WHAT TO WORK ON.
Could you set down exactly the lines of the data below, starting at the one that holds "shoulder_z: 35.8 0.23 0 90" and ending at the one that holds "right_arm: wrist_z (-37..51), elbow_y", both included, and only those?

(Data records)
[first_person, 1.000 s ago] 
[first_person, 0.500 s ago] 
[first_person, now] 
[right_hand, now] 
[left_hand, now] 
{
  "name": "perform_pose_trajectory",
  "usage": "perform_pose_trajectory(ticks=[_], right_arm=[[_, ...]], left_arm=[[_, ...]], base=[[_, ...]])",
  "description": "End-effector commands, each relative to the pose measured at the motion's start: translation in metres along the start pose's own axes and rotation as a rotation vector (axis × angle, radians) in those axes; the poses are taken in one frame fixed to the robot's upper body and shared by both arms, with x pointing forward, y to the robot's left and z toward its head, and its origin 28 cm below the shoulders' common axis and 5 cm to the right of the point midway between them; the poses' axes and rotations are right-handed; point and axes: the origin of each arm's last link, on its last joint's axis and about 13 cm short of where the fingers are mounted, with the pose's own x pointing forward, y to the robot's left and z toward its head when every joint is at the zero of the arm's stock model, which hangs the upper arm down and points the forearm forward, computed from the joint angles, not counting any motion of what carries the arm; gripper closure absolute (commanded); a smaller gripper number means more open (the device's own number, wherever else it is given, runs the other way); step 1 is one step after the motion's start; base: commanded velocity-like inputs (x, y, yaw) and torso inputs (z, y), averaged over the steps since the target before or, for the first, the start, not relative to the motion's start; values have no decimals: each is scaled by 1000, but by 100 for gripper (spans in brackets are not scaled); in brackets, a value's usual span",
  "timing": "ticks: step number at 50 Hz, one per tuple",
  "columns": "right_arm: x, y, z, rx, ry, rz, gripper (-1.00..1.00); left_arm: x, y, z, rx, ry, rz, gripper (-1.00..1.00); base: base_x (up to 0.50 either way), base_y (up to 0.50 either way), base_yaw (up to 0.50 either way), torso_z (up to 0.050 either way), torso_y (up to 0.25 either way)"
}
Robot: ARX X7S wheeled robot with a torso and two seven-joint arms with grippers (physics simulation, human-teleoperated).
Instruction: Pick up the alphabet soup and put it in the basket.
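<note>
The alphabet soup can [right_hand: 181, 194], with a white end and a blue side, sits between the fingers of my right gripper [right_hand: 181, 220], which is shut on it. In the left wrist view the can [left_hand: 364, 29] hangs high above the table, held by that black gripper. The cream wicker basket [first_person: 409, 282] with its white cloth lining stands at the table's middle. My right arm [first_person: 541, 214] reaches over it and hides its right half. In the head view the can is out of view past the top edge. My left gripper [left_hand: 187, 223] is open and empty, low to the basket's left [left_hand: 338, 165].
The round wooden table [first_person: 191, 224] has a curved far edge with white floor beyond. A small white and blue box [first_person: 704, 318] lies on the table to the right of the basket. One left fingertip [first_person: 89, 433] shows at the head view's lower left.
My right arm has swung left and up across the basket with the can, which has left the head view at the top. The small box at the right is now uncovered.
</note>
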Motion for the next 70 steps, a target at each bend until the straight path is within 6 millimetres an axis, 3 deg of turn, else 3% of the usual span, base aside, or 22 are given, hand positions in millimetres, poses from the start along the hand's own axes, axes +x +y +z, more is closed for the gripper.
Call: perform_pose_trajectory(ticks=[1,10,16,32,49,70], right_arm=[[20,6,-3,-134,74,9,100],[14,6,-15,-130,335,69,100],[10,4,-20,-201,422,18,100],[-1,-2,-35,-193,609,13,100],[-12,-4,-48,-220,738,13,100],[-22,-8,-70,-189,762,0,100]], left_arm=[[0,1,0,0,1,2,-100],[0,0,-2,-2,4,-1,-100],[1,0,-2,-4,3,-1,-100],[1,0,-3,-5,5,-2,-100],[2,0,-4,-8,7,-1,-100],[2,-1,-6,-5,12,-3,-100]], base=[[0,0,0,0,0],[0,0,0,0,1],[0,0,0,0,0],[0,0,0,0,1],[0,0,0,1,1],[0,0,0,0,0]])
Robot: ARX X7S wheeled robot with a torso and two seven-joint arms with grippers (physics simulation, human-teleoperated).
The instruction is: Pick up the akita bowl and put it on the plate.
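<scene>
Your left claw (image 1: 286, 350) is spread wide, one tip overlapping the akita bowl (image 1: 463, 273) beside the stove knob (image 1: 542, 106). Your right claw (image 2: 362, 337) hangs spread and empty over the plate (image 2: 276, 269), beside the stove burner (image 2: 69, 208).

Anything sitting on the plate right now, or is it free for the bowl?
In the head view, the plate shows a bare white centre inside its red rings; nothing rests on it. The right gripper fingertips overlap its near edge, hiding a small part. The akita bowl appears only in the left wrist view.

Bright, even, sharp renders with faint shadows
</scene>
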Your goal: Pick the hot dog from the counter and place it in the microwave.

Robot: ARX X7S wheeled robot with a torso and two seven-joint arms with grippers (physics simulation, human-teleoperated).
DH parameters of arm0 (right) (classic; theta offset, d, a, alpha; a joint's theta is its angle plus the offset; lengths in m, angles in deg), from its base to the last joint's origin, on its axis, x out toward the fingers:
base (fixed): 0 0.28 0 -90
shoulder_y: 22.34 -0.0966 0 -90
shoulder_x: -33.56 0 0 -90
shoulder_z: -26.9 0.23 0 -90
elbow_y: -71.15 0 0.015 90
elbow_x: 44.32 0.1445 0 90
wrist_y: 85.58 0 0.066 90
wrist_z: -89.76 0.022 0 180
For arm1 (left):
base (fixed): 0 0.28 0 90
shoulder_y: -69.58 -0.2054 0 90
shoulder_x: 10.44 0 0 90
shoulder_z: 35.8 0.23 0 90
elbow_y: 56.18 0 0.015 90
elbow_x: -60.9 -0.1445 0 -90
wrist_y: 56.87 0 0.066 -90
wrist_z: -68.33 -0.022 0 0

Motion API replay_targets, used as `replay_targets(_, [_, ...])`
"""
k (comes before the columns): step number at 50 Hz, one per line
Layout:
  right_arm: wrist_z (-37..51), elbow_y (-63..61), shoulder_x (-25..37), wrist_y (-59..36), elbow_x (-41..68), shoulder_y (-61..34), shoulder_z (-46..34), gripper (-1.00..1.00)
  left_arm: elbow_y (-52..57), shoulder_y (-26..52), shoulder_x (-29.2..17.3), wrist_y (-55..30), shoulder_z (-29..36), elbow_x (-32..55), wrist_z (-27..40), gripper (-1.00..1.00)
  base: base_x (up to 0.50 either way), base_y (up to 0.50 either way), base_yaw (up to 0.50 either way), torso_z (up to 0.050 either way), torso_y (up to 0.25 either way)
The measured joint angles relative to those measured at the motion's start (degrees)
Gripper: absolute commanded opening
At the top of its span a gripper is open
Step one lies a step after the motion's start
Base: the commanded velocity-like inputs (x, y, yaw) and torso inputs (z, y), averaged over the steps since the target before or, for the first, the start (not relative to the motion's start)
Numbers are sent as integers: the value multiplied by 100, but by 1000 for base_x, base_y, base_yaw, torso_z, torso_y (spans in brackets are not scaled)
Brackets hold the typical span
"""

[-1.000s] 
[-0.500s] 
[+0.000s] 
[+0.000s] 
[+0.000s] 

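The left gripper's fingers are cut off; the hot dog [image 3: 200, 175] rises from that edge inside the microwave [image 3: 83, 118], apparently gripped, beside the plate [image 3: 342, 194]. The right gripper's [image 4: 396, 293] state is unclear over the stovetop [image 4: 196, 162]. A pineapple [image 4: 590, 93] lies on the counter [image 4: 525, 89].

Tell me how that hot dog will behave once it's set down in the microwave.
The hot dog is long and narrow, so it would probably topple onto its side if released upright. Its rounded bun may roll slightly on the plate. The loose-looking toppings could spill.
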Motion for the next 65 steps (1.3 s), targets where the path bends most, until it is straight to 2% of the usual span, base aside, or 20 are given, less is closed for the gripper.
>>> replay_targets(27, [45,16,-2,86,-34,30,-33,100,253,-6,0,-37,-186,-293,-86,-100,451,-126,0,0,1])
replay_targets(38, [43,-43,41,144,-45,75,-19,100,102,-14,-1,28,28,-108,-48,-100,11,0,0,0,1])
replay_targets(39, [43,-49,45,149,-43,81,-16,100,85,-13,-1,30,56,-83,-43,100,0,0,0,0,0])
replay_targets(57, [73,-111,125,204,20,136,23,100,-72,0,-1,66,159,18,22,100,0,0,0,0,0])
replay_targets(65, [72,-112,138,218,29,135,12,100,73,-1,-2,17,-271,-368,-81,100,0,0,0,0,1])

RESPONSE BOX.
shoulder_z: 35.8 0.23 0 90
elbow_y: 56.18 0 0.015 90
elbow_x: -60.9 -0.1445 0 -90
wrist_y: 56.87 0 0.066 -90
wrist_z: -68.33 -0.022 0 0

Motion API replay_targets, used as `replay_targets(_, [_, ...])`
"""
k (comes before the columns): step number at 50 Hz, one per line
Layout:
  right_arm: wrist_z (-37..51), elbow_y (-63..61), shoulder_x (-25..37), wrist_y (-59..36), elbow_x (-41..68), shoulder_y (-61..34), shoulder_z (-46..34), gripper (-1.00..1.00)

There is no more to the answer.